Modern hotels come in various shapes and sizes and are often part of more complex buildings, such as airports or large shopping malls. But their purpose in providing paid lodging on a short-term basis remains constant.
Hotel operations vary in size, function, complexity and cost. Most hotels and major hospitality companies have set industry standards to classify hotel types. An upscale, full-service hotel facility offers luxury amenities, full-service accommodation, an on-site restaurant and the highest level of personalized service, such as a concierge, room service and clothes-pressing staff. Boutique hotels are smaller, independent, non-branded hotels that often contain upscale facilities, whereas budget hotels offer more modest service levels.
The location of hotels can often prove challenging to design teams, particularly in relation to the provision of firefighting systems, and for access arrangements and facilities for the responding emergency services. Some of the more unusual hotels include bunker hotels, which are former nuclear bunkers transformed into hotels (Null Stern Hotel, Teufen, Switzerland); cave hotels, which have been built into natural cave formations; or The Desert Cave Hotel in Coober Pedy, South Australia, which has been built into the remains of an opal mine. Other remote locations include cliff hotels; capsule hotels; ice, snow and igloo hotels; underwater hotels; and remote island hotels including overwater villas, to mention just a few. In addition to remote access for the emergency services, these hotels may be built with innovative construction methods, such as off-site manufacture, and with materials which will require testing to satisfy the regional or local Authority Having Jurisdiction (AHJ).
The last thing a guest wants is to hear the fire alarm and be required to escape from a building they’re unfamiliar with. If a fire breaks out in a hotel, it can potentially put dozens of people’s lives at risk (especially sleeping guests) and can damage a business brand irreparably. Whether or not a hotel design has followed a code-based or performance-based fire engineering design to demonstrate compliance, the hotel operators must adequately assess fire risks in their hotel and implement adequate control measures to prevent fires from starting and enable people to evacuate safely if one does occur.

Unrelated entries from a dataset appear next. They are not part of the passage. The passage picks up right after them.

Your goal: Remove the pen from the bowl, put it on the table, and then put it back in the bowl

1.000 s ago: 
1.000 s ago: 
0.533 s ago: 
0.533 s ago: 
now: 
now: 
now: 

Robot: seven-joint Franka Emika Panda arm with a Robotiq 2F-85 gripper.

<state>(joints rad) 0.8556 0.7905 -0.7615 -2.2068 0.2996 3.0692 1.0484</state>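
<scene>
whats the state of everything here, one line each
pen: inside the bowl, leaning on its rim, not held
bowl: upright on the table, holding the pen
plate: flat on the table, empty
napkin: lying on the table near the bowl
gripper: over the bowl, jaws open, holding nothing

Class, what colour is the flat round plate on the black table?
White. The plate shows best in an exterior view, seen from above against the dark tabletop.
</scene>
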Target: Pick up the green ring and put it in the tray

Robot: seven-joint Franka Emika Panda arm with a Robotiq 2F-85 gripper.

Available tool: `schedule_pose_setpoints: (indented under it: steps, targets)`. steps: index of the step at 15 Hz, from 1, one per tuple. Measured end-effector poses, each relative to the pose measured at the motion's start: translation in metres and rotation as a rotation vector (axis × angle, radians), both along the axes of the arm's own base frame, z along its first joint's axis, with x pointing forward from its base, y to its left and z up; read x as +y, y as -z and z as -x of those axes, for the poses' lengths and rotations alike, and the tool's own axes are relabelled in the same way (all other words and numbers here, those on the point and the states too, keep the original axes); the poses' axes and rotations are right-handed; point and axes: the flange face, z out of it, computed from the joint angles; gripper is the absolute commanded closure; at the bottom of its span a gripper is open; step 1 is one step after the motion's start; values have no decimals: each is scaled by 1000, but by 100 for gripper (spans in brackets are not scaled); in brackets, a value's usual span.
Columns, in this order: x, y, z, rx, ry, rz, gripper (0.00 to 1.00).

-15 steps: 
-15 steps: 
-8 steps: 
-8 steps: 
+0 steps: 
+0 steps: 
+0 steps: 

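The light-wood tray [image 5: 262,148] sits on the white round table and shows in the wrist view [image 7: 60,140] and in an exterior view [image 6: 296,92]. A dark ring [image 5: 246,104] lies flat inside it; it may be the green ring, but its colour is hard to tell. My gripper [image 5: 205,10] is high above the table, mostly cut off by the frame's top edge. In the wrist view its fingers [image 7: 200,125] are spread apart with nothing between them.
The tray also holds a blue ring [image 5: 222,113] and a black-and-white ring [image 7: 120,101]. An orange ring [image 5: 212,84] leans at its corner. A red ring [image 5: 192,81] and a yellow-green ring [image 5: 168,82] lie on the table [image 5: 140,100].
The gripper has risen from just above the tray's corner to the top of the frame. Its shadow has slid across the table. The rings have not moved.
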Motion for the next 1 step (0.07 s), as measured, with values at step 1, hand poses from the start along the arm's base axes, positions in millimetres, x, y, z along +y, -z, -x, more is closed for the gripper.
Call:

The fundamentals to ensuring appropriate fire-safety measures are included can be separated into the following areas:
- Undertaking a fire-risk assessment
- Appointing fire wardens
- Provide fire safety training to all staff
- Correct installation and maintenance of the fire detection and alarm systems
- Ensuring regular fire-system maintenance and repairs are carried out
- Maintaining fire exit routes and ensuring they are available for use at all material times
- Regular reviews of the fire strategy and fire evacuation strategy
- Provide appropriate safety information to guests
A key component of the planning highlighted above is the fire-risk assessment. There are typically five steps to undertake:
- Identify the hazards: identify the ways a fire could start (such as faulty plug sockets, damaged kitchen appliances,
or obstructed ventilation) and combustible materials sources (including furniture, laundry, paper, chemicals, wall hangings, etc.).
- Consider who is at risk: guests are of primary concern as they aren’t familiar with the building and may even be asleep when a fire occurs, which puts them at serious risk. Provisions to enable vulnerable people to escape safely, such as those with mobility or hearing disabilities, should be provided.

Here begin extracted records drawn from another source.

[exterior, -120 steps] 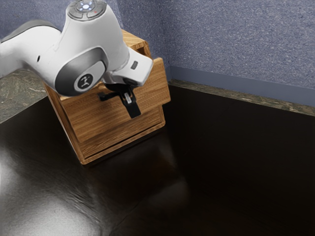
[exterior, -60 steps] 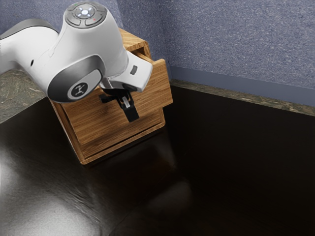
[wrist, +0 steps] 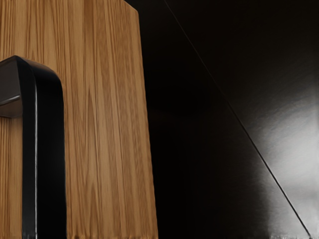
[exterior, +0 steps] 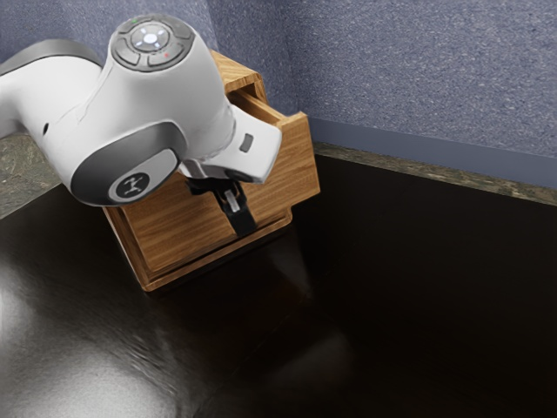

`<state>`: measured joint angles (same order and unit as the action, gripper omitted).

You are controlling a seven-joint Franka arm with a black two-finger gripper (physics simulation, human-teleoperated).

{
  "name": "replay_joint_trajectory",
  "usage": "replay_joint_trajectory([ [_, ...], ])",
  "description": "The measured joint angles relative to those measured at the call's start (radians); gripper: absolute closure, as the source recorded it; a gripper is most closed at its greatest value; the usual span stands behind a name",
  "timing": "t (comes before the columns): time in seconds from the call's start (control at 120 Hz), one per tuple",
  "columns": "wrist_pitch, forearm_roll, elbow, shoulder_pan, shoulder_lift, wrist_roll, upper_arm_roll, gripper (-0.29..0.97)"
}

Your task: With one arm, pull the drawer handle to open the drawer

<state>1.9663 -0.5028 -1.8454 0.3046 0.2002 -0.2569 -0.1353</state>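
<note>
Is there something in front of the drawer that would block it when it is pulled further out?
Nothing visible does. The drawer is partly out of the wooden cabinet, and the dark table ahead of its front looks bare. The gripper is at the drawer handle, with nothing seen between them.

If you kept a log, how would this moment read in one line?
tool: shut on handle | drawer: partly open | cabinet: on dark table
</note>
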Motion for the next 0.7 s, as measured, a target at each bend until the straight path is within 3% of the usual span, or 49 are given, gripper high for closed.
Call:
replay_joint_trajectory([
  [0.4,-0.01,-0.005,-0.035,-0.002,0.04,0.057,0.036,0.0],
  [0.65,-0.053,-0.049,-0.03,-0.013,0.064,0.092,0.12,0.0],
  [0.7,-0.062,-0.023,-0.015,-0.007,0.057,0.099,0.139,0.0],
])
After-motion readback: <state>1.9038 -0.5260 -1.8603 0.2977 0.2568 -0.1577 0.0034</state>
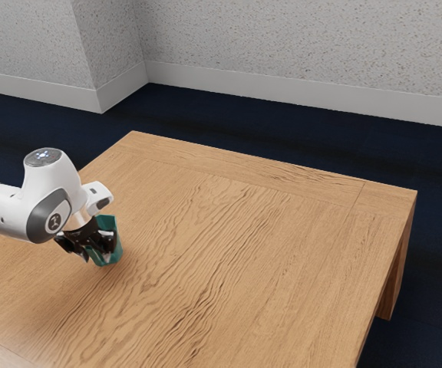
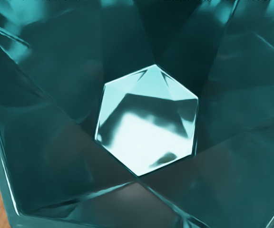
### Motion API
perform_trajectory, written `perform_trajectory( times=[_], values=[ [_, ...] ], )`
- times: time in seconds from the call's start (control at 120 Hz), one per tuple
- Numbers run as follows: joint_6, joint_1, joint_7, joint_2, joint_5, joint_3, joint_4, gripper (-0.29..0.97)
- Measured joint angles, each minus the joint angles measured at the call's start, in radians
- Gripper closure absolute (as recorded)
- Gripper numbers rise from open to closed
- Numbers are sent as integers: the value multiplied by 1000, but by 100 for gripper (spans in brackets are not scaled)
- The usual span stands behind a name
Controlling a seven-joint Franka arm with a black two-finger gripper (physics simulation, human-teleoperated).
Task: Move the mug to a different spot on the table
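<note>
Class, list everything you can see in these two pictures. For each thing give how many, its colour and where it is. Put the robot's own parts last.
mug: one, teal, at the gripper, over the table's side towards the exterior view's left; the wrist view looks into it
table: one, light brown wood, in the middle of the room
floor: one, dark blue, all round the table
walls: two meeting at a corner, speckled grey-white, behind the table
skirting board: one strip, white, along the foot of the walls
arm: one, white and grey, coming in from the exterior view's left
gripper: one, black, at the mug
</note>
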Motion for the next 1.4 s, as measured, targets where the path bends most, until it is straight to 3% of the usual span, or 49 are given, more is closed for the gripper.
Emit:
perform_trajectory(
  times=[0.125, 1.017, 1.25, 1.4],
  values=[
    [1, 2, -3, -1, 0, 2, 0, 50],
    [58, -19, -32, -32, 45, 15, 2, 72],
    [131, -68, -39, -14, 68, 15, 8, 77],
    [199, -159, -38, 23, 67, 7, 34, 79]
  ],
)
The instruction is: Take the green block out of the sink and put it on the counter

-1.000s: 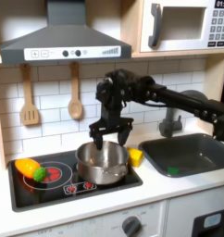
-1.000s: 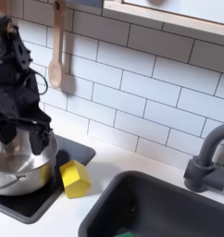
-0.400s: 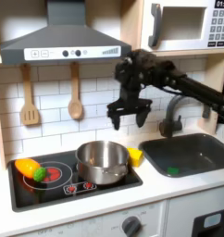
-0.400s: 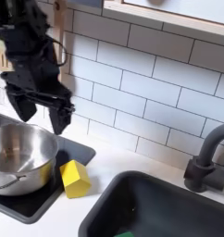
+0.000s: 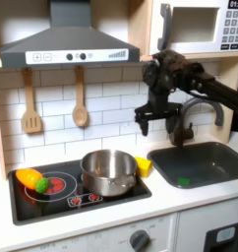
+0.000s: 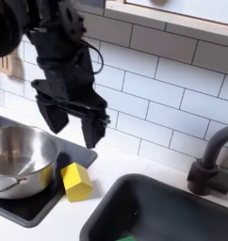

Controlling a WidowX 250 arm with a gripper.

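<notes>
The green block [image 5: 183, 181] lies on the floor of the dark grey sink [image 5: 219, 169] near its front left corner. In the second exterior view a green sliver of it [image 6: 125, 238] shows at the bottom edge, inside the sink [image 6: 172, 212]. My gripper [image 5: 155, 128] hangs open and empty in the air, above the strip of off-white counter [image 5: 160, 202] between stovetop and sink, well above the block. In the second exterior view the gripper [image 6: 76, 127] hovers over the yellow block [image 6: 76, 182], fingers spread and pointing down.
A steel pot [image 5: 108, 170] stands on the black stovetop [image 5: 52, 202], with the yellow block [image 5: 143, 165] at its right. An orange-and-green toy vegetable [image 5: 32, 179] lies on the left burner. The dark faucet [image 5: 185, 123] rises behind the sink. Wooden utensils [image 5: 80, 98] hang on the tile wall.
The gripper rose from just above the pot and swung toward the sink, now hanging over the yellow block. It stayed open and empty. The blocks and pot have not moved.
</notes>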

- Determine what measures are needed and apply them: for example, high standards of housekeeping to move combustible materials away from fire escape routes and regular checks of electrical appliances and plugs. If egress routes for persons with a disability aren’t provided on floors above ground level, assess suitable upgrades or provide Personal Evacuation Plans for vulnerable guests.
- Record the findings and changes to demonstrate effective management of fire risks. Records also assist with tracking actions and help assess what control measures did or didn’t work.
- Review and update: business premises, particularly hotels, will suffer `wear and tear’ from use over time, meaning the potential for new hazards to appear, making control measures less effective. Therefore, a regular programme to reassess risks, reapply control measures and re-record details should be implemented.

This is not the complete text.